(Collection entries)
*** Begin section ***

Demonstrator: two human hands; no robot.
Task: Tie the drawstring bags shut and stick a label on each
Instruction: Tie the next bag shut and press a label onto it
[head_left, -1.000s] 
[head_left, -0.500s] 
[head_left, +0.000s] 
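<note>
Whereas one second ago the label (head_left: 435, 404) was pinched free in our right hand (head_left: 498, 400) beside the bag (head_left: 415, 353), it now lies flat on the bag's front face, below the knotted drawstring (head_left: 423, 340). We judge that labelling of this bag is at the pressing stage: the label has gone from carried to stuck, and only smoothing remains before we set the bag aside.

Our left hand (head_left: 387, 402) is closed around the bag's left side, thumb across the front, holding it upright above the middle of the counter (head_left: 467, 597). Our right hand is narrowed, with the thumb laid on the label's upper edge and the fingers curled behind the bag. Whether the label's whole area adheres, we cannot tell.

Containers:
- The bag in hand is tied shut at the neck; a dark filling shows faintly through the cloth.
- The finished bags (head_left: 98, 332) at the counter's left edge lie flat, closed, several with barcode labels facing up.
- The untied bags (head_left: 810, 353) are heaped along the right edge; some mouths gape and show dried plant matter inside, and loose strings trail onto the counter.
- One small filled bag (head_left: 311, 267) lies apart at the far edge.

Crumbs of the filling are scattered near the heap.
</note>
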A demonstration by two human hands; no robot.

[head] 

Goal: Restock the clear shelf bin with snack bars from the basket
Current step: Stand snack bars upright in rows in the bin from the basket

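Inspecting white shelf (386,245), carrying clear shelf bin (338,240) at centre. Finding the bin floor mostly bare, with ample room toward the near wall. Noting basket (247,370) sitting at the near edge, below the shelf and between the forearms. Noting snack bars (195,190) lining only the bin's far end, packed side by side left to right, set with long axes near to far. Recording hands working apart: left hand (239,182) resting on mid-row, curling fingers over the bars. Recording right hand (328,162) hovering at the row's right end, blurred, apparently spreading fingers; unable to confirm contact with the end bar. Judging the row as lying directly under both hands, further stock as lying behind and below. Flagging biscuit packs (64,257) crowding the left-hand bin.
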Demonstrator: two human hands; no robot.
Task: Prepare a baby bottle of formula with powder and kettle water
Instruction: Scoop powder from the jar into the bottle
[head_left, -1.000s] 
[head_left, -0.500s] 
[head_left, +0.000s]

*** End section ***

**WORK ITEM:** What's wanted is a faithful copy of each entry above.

**RESPONSE:**
Demonstrator: two human hands; no robot.
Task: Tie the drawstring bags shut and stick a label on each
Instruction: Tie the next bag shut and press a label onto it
[head_left, -1.000s] 
[head_left, -0.500s] 
[head_left, +0.000s] 
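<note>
Whereas one second ago the label (head_left: 435, 404) was pinched free in our right hand (head_left: 498, 400) beside the bag (head_left: 415, 353), it now lies flat on the bag's front face, below the knotted drawstring (head_left: 423, 340). We judge that labelling of this bag is at the pressing stage: the label has gone from carried to stuck, and only smoothing remains before we set the bag aside.

Our left hand (head_left: 387, 402) is closed around the bag's left side, thumb across the front, holding it upright above the middle of the counter (head_left: 467, 597). Our right hand is narrowed, with the thumb laid on the label's upper edge and the fingers curled behind the bag. Whether the label's whole area adheres, we cannot tell.

Containers:
- The bag in hand is tied shut at the neck; a dark filling shows faintly through the cloth.
- The finished bags (head_left: 98, 332) at the counter's left edge lie flat, closed, several with barcode labels facing up.
- The untied bags (head_left: 810, 353) are heaped along the right edge; some mouths gape and show dried plant matter inside, and loose strings trail onto the counter.
- One small filled bag (head_left: 311, 267) lies apart at the far edge.

Crumbs of the filling are scattered near the heap.
</note>
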A demonstration by two human hands; no robot.

[head] 

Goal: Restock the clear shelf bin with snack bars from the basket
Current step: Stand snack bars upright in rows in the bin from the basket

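Inspecting white shelf (386,245), carrying clear shelf bin (338,240) at centre. Finding the bin floor mostly bare, with ample room toward the near wall. Noting basket (247,370) sitting at the near edge, below the shelf and between the forearms. Noting snack bars (195,190) lining only the bin's far end, packed side by side left to right, set with long axes near to far. Recording hands working apart: left hand (239,182) resting on mid-row, curling fingers over the bars. Recording right hand (328,162) hovering at the row's right end, blurred, apparently spreading fingers; unable to confirm contact with the end bar. Judging the row as lying directly under both hands, further stock as lying behind and below. Flagging biscuit packs (64,257) crowding the left-hand bin.
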Demonstrator: two human hands; no robot.
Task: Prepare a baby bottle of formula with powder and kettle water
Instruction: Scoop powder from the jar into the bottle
[head_left, -1.000s] 
[head_left, -0.500s] 
[head_left, +0.000s]

For this exercise, the answer is now complete.